Merchant, R et al (2017) [Conference Abstract] Digital health intervention for asthma: patient perception of usability and value for self-management[26]
The aim of this study is to assess patient’s feedback on usability of and satisfaction with an asthma digital health platform after 12 months of use. Patients reported high satisfaction and usability of a digital health platform for asthma self-management. Patients perceived value from the platform in contributing to their self-management by increasing self-awareness, identifying asthma triggers, and improving communication with their providers.
Pinnock, H et al (2016) [Review] Digital technology in respiratory diseases: promises, (no) panacea and time for a new paradigm[27]
Recent evidence suggests that telehealth may not be quite the panacea that was promised; this has led to discussions on the mechanisms and role of digital technology in respiratory care. Implementation in rural and remote settings offers significant benefits in terms of convenient access to care, but is contingent on technical and organizational infrastructure. Telemonitoring systems rely on algorithms to detect deterioration and trigger alerts; machine learning may enable telemonitoring of the future to develop personalized systems that are sensitive to clinical status whilst reducing false alerts. By providing access to information, offering convenient and flexible modes of communication and enabling the transfer of monitoring data to support professional assessment, telehealth can support self-management. At present, all too often, expensive off the shelf systems are purchased and given to clinicians to use. It is time for the paradigm to shift.
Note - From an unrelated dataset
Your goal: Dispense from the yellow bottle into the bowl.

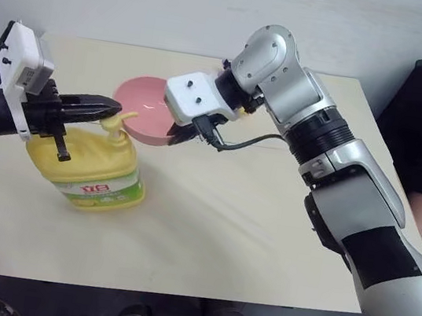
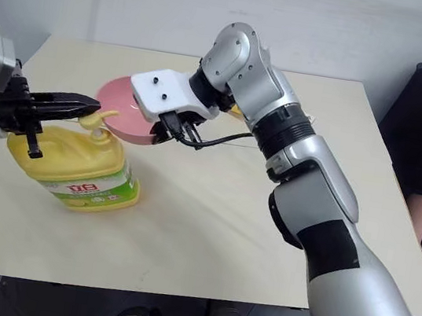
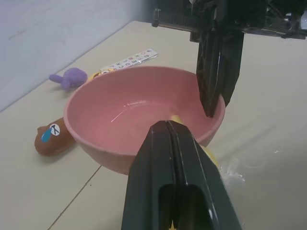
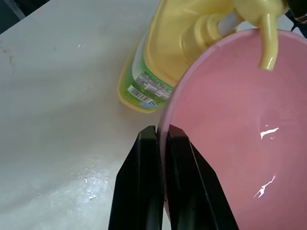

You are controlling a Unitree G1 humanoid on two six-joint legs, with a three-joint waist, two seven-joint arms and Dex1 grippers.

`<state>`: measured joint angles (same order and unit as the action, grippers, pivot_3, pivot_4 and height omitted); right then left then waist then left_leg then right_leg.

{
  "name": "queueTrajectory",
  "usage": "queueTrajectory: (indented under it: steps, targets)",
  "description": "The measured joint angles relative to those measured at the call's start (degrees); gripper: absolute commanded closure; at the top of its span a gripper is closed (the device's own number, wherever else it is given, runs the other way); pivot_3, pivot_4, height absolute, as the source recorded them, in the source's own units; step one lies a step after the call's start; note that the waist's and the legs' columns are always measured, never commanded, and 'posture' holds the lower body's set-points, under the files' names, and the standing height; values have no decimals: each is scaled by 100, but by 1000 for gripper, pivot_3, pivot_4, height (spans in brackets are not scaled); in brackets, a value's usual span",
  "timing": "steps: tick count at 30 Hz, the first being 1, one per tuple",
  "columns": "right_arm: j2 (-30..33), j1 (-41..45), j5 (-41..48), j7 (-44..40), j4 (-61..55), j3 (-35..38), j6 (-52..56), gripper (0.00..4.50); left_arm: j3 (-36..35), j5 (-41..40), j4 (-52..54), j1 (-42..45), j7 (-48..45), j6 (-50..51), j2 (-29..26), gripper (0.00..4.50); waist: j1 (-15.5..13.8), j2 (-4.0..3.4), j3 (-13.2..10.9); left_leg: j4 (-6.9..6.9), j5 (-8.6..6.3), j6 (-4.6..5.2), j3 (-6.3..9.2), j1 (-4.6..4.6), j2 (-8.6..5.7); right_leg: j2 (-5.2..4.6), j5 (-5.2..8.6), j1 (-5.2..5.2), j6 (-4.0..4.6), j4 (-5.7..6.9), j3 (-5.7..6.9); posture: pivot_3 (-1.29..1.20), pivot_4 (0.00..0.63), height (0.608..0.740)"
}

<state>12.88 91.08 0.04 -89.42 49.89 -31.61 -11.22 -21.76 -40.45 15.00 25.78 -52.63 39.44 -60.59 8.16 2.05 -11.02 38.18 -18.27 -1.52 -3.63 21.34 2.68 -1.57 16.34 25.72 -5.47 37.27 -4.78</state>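
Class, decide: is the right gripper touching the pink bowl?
Touching. The right wrist view shows the right gripper shut on the bowl's rim, one finger each side of the wall.

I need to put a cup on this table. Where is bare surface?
The near half of the table in front of the yellow bottle, and the far right corner, are bare. Crowded: the far left, around the bowl held by the right gripper.

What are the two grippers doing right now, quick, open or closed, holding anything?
Left gripper: shut, holding nothing, fingertips over the yellow bottle pump.
Right gripper: shut on the bowl rim, bowl held tilted under the spout.
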Motion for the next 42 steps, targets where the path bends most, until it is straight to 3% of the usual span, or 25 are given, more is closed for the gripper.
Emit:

Pinnock et al argue that clinicians should identify the specific challenges they face in delivering care, and expect flexible systems that can be customized to individual patients’ requirements and adapted to diverse healthcare contexts.
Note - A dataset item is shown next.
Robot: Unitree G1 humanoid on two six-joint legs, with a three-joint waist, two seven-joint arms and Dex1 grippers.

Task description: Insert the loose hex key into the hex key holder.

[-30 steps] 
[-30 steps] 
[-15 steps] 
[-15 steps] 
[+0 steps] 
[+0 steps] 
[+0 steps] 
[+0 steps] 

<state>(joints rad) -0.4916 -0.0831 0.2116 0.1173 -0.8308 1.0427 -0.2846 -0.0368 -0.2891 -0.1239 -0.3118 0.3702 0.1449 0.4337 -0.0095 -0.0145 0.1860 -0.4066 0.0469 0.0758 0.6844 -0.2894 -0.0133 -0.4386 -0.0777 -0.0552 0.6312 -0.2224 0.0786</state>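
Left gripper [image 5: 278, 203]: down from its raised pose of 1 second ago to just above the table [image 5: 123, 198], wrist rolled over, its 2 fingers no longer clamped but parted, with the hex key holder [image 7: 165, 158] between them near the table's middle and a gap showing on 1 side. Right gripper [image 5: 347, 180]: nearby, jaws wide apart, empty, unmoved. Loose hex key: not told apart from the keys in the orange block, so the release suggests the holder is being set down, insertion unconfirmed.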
Van Sickle, D et al (2016) [Conference Abstract] Randomized, controlled study of the impact of a mobile health tool on asthma SABA use, control and adherence[28]
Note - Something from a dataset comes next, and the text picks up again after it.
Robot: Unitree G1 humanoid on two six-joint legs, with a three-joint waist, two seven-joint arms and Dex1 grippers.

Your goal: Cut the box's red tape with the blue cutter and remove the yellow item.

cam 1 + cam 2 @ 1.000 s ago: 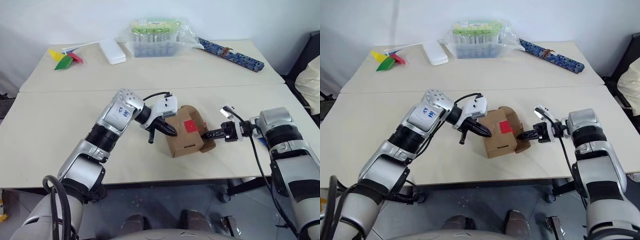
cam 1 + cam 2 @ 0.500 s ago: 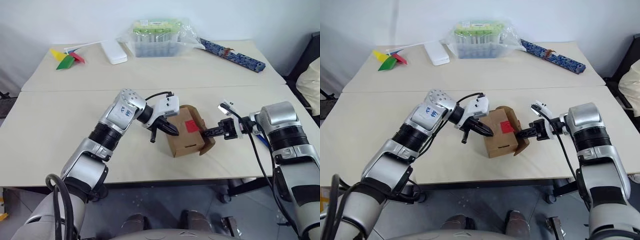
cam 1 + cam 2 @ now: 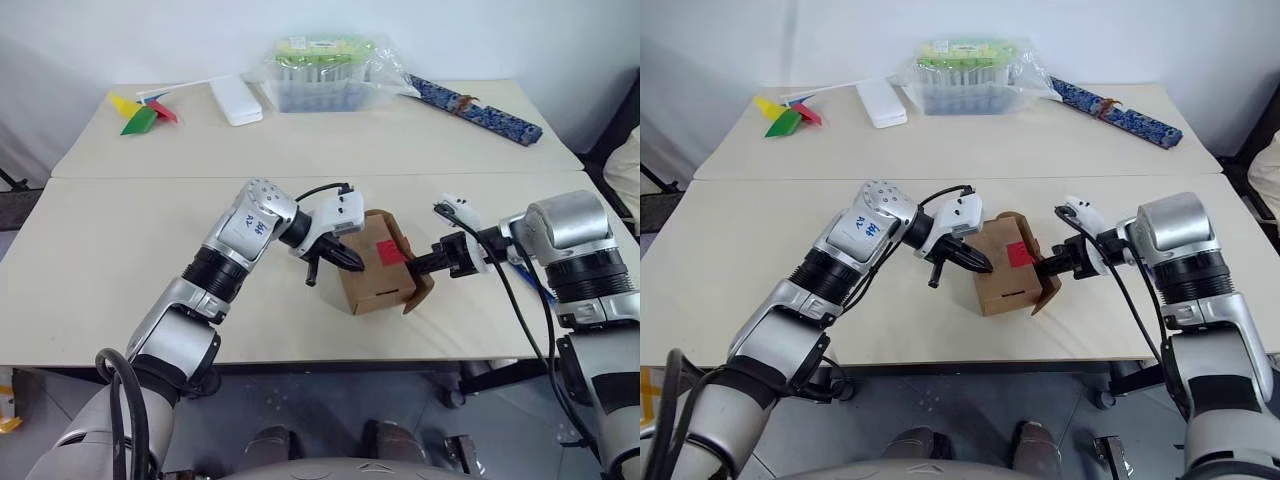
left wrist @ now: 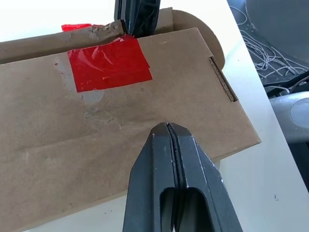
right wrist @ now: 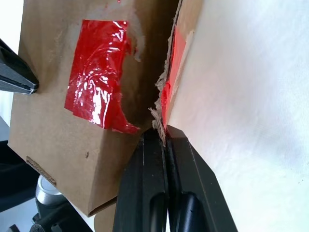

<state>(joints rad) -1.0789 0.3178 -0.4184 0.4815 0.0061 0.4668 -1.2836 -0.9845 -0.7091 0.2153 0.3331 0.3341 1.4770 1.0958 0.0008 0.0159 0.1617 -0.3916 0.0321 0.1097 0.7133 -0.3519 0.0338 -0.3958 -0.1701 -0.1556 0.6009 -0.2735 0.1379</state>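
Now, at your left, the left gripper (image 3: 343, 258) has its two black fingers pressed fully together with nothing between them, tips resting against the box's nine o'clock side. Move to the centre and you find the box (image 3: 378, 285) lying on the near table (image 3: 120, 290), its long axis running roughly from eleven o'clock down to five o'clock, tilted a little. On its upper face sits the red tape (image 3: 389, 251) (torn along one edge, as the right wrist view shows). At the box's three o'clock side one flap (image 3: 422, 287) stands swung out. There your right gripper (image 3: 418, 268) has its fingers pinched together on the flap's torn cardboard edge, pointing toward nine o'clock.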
The aim of this study was to determine whether a sensor-enabled, clinically-integrated mobile health asthma quality improvement programme could reduce the frequency of short-acting beta agonist (SABA) use, and increase asthma-free days, asthma control and controller medication adherence. Adult patients with asthma and a SABA prescription were enrolled (n=125). Participants randomized to the intervention group (IG) (n=67) received electronic inhaler sensors to track their medication use, and access to smartphone and online applications that provided visualizations of their data, reminders to promote adherence, and personalized, guidelines-based education. Clinical care managers viewed IG patients’ data in an online dashboard to guide care. Participants in the control group (CG) (n=58) received sensors, but neither the patient nor the care manager received access to their data. Mixed effects regression models with random intercepts were used to compare outcomes between groups at 6 months. The IG demonstrated significant improvements compared to the CG on all clinical outcomes, including controller medication adherence, daily SABA use, asthma free days, and asthma control (all p<0.001), including a 21-point improvement in adherence for the IG. This mobile health programme, with sensor-enabled data collection and patient and provider access to the data, improved asthma outcomes, including asthma SABA use, control, and adherence in a real-world clinical setting.